## [Work to complete]
Of the lines below, report only those that contain "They".

# # # #

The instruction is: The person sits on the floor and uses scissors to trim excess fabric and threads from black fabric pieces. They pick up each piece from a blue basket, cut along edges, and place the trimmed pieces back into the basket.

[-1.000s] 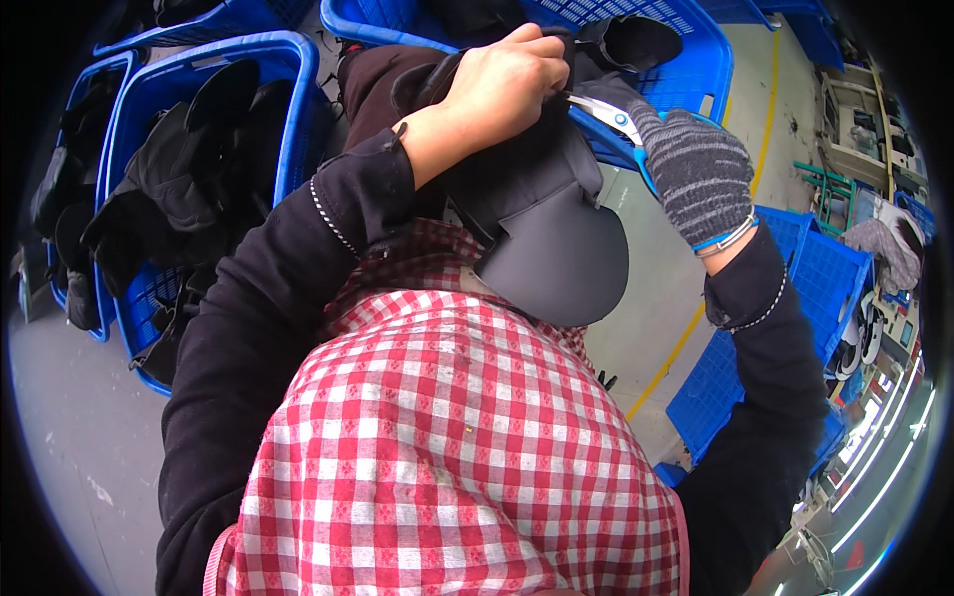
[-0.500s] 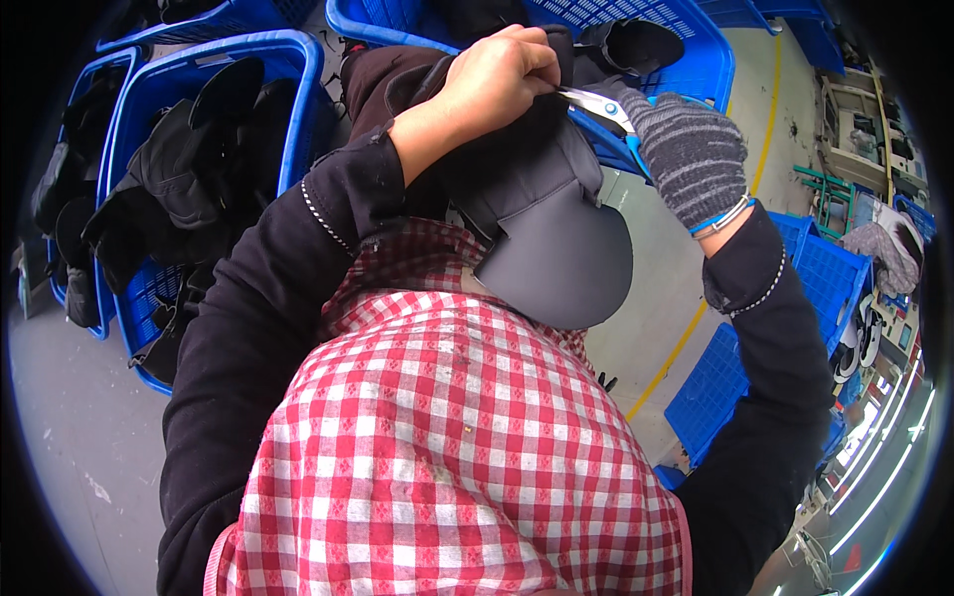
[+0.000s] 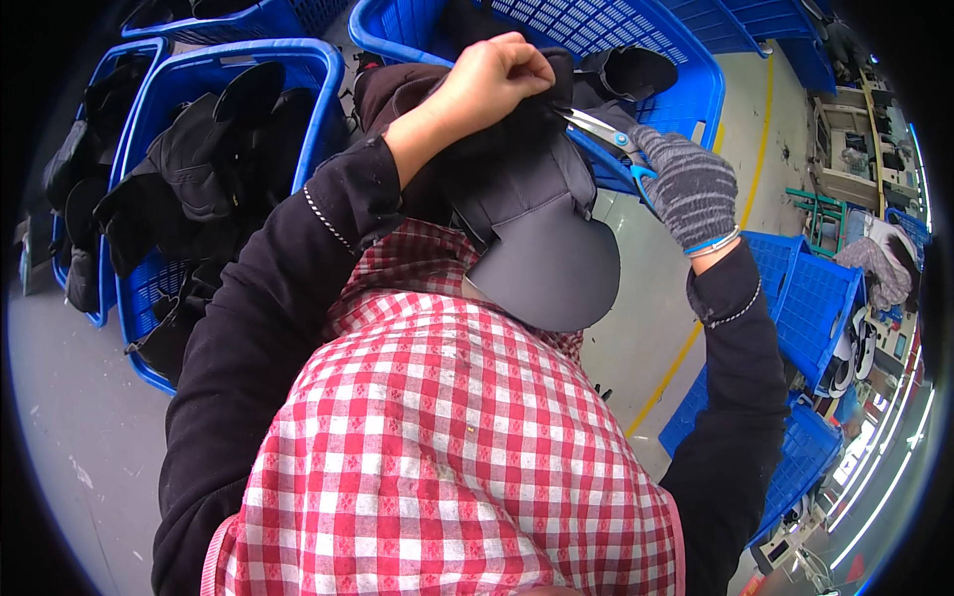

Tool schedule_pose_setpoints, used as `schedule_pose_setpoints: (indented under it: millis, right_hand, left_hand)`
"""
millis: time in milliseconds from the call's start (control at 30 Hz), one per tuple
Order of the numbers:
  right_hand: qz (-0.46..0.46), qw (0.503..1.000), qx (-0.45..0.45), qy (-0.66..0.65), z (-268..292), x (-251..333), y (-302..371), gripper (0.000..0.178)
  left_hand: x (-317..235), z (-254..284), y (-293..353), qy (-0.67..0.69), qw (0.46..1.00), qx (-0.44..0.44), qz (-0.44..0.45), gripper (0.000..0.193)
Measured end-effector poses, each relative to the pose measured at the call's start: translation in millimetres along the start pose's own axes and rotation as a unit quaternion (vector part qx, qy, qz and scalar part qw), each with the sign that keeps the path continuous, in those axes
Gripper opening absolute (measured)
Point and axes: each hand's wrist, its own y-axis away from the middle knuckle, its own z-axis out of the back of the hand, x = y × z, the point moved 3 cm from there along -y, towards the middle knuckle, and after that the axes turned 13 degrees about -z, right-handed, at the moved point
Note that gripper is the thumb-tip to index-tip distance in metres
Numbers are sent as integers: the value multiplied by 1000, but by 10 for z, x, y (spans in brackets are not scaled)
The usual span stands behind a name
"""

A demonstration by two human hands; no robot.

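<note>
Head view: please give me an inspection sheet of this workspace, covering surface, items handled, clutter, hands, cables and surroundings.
Surface: gray floor with a yellow line; no tabletop seen.
Items handled: black piece with a rounded flap; scissors, tips by its far end.
Clutter: dark pieces piled in a blue basket.
Hands: left hand bare, fingertips pinched at the black piece's far end; right hand gloved, holding the scissors.
Cables: nothing certain; far-right details too small to tell.
Surroundings: blue crates at right.
</note>
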Motion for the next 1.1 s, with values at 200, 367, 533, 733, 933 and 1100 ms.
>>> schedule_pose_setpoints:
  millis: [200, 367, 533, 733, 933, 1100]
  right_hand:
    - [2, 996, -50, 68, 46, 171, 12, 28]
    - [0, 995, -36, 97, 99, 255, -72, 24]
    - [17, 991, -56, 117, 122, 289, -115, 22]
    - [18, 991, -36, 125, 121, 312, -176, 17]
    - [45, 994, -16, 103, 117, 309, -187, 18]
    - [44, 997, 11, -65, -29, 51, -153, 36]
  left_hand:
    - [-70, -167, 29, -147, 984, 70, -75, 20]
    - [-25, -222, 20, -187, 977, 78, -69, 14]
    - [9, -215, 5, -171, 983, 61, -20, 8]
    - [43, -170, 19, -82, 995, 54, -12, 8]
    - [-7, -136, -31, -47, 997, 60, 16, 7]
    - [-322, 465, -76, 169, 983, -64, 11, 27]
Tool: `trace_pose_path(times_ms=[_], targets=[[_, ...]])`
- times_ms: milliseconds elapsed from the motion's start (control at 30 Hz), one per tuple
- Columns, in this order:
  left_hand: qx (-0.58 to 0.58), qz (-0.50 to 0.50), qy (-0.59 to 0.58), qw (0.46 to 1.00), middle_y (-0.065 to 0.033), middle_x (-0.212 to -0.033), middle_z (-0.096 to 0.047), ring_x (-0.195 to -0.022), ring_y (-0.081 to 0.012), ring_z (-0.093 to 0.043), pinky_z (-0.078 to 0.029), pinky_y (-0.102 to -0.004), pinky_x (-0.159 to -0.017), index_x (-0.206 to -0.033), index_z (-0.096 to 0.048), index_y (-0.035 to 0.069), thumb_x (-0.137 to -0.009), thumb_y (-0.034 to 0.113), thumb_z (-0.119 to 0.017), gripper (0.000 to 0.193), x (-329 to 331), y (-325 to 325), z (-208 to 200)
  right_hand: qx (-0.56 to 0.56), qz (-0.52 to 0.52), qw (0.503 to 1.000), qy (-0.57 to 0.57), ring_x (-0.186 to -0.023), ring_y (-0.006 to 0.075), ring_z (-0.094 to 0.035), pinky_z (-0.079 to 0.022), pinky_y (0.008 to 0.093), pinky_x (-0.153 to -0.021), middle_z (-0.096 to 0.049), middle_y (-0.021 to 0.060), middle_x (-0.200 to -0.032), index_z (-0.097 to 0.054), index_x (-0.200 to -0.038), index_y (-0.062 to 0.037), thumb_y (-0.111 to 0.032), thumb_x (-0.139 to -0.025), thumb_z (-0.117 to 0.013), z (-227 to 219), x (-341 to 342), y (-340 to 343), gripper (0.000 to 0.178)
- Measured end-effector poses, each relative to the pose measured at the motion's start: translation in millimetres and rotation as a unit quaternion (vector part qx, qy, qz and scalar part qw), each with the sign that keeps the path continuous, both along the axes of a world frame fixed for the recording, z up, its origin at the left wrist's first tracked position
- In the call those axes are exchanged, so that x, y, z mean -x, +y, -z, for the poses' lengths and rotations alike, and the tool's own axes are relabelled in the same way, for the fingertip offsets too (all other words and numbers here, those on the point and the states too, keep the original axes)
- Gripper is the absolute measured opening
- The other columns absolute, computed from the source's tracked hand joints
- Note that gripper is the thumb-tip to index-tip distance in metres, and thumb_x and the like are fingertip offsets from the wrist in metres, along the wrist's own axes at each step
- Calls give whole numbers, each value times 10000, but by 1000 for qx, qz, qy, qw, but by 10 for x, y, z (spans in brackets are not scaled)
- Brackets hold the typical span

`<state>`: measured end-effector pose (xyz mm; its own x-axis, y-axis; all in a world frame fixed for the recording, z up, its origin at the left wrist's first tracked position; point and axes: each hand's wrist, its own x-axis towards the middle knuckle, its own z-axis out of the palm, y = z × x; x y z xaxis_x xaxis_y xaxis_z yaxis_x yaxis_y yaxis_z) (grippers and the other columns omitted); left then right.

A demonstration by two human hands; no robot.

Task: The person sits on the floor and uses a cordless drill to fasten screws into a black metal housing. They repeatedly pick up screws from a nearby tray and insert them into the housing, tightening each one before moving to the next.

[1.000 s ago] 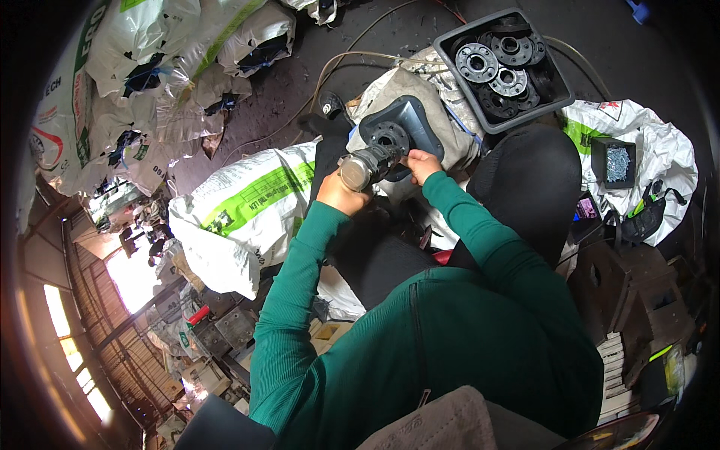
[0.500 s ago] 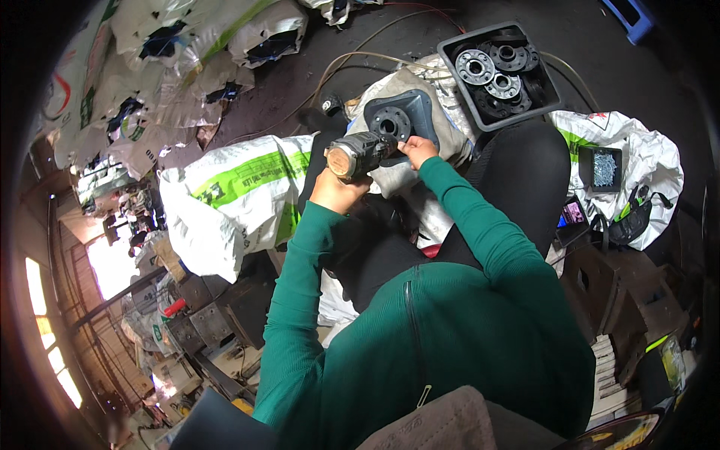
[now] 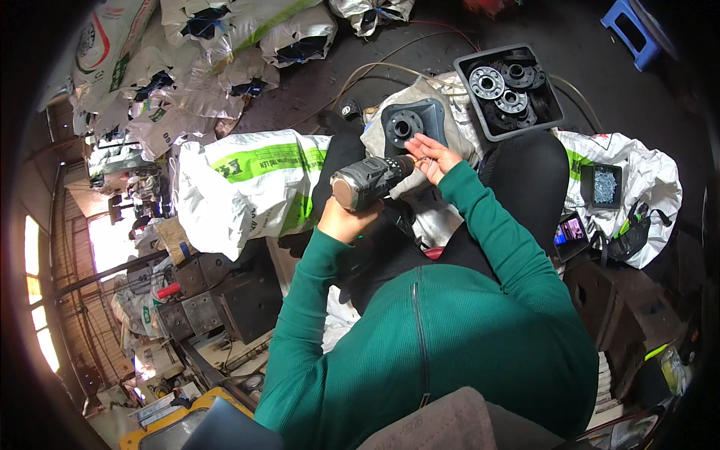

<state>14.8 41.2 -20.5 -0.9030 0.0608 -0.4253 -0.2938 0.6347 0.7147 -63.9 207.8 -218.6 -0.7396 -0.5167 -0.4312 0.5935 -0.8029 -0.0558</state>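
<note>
Item: cordless drill (image 3: 367, 182), grey and black, held level over the lap with its nose toward the black flanged plate (image 3: 407, 126).

Holder: left hand (image 3: 346, 219), fingers wrapped tight around the pistol grip below the motor body. Right hand (image 3: 433, 157) sits at the nose, fingers half curled and pinched narrow about the bit tip or a small screw (too small to tell which).

Handling, as judged: the drill looks dense and rigid, its weight low in the grip where the battery would sit, so the grip is the sound place to hold; the round motor body is smooth and offers less purchase. The nose end is thin and hard, suited to fingertips only, and best kept clear of the trigger hand's squeeze.

Plate: a stiff moulded piece with a round hub, lying flat on a pale sack (image 3: 390, 142) just beyond the drill nose. Likely light but unyielding; its edges give the firmest hold.

Nearby: black tray (image 3: 480, 112) of like round flanges beyond the right hand; small tray of screws (image 3: 602, 184) on a white sack at the far right; white-and-green sack (image 3: 240, 187) to the left; blue stool (image 3: 628, 30) at the top right.
</note>
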Motion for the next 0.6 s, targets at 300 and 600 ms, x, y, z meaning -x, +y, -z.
trace_pose_path(times_ms=[300, 600], targets=[[176, 61, 35, 982, -150, -879, -647, -809, -298, -637, -509, -376, -720, -970, -602, 32, -669, 299, -717, 418, 29, 14, 104, -64, -69, 990, 106, -1235, 223, -413, -359, 326, -980, -444, 144, -1326, -389, -1309, -22, 3, -839, -515, 185, 160, 22, 487], [57, 2, 122, 991, -133, -842, -649, -786, -293, -637, -512, -363, -711, -965, -603, 78, -645, 242, -687, 369, -7, 7, 89, -82, -85, 983, 142, -859, -30, -532, -427, 104, -616, -496, 46, -1297, -362, -1342, -92, -26, -903, -436, 410, 226, 72, 450]])
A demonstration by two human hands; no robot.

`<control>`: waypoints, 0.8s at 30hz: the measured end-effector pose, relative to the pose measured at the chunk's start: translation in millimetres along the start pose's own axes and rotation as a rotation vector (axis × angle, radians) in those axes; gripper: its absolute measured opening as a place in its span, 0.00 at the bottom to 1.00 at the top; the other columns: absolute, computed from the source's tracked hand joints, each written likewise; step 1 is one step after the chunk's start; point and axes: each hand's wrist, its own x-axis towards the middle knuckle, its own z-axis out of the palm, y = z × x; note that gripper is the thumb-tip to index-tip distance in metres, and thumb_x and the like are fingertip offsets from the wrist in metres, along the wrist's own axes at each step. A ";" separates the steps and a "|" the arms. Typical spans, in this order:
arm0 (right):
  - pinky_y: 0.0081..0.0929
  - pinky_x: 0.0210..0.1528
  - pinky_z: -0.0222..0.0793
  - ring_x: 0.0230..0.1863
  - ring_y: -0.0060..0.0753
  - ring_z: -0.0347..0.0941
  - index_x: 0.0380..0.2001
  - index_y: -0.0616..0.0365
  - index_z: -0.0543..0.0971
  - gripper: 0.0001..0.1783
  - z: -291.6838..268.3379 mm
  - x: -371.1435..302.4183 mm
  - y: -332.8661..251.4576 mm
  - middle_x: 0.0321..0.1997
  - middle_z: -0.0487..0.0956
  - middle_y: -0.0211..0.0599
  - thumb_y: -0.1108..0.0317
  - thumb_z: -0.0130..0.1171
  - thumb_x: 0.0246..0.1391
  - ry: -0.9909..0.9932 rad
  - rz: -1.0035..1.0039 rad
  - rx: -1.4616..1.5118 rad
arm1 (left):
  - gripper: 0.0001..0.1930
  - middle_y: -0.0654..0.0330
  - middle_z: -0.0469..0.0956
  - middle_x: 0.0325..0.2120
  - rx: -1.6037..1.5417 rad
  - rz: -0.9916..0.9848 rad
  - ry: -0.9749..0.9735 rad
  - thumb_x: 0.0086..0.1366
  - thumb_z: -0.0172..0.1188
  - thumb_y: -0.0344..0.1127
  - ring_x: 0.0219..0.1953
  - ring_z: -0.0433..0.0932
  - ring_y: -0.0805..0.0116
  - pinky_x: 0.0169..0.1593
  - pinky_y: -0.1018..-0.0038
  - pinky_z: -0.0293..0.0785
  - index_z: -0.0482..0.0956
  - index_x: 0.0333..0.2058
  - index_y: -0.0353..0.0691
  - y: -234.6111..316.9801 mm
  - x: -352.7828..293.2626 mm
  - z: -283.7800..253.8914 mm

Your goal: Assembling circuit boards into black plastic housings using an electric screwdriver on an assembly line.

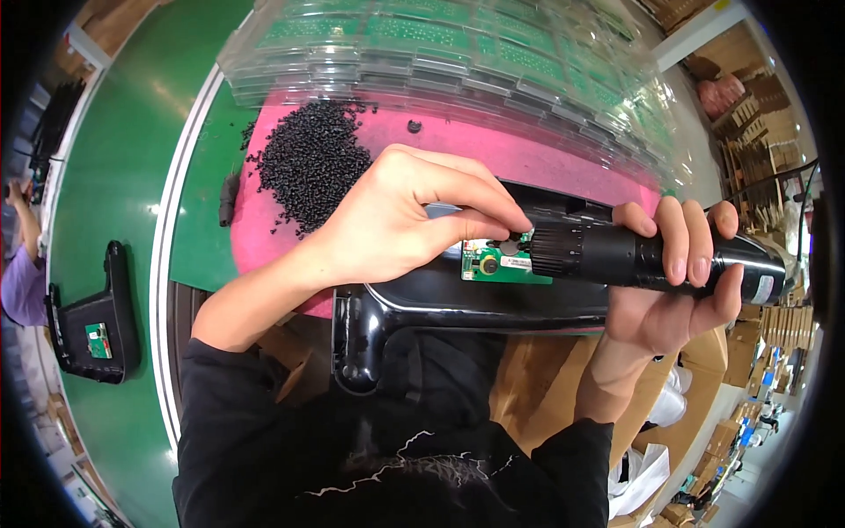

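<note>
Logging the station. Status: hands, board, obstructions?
Right hand gripping black power screwdriver. Left hand by its front end. Green circuit board on black housing, partly hidden by screwdriver and left hand.

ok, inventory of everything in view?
mat: 1, pink, centre
flat surfaces: 2, green, left and beneath mat
heap of tiny parts: uncounted, black, on mat
stacked plastic trays: several, clear, beyond mat
plastic housings: 2, black, mat's near edge and left
circuit boards: 1 per housing, green, more in trays
cylindrical power screwdriver: 1, black, over nearer board
cardboard boxes: many, brown, right
co-worker: 1, purple clothing, left edge
left hand: 1, bare, by screwdriver tip
right hand: 1, bare, around screwdriver
</note>
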 end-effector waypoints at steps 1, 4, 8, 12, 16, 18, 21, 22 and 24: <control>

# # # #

## [Expected answer]
The instruction is: The person sits on the floor and uses scissors to trim excess fabric and threads from black fabric pieces. They pick up each piece from a blue basket, cut along edges, and place the trimmed pieces back into the basket.
Task: The person sits on the floor and uses a cordless drill to fasten screws into a black metal housing. They repeatedly pick up screws from a nearby tray and insert them into the housing, tightening each one before moving to the next.

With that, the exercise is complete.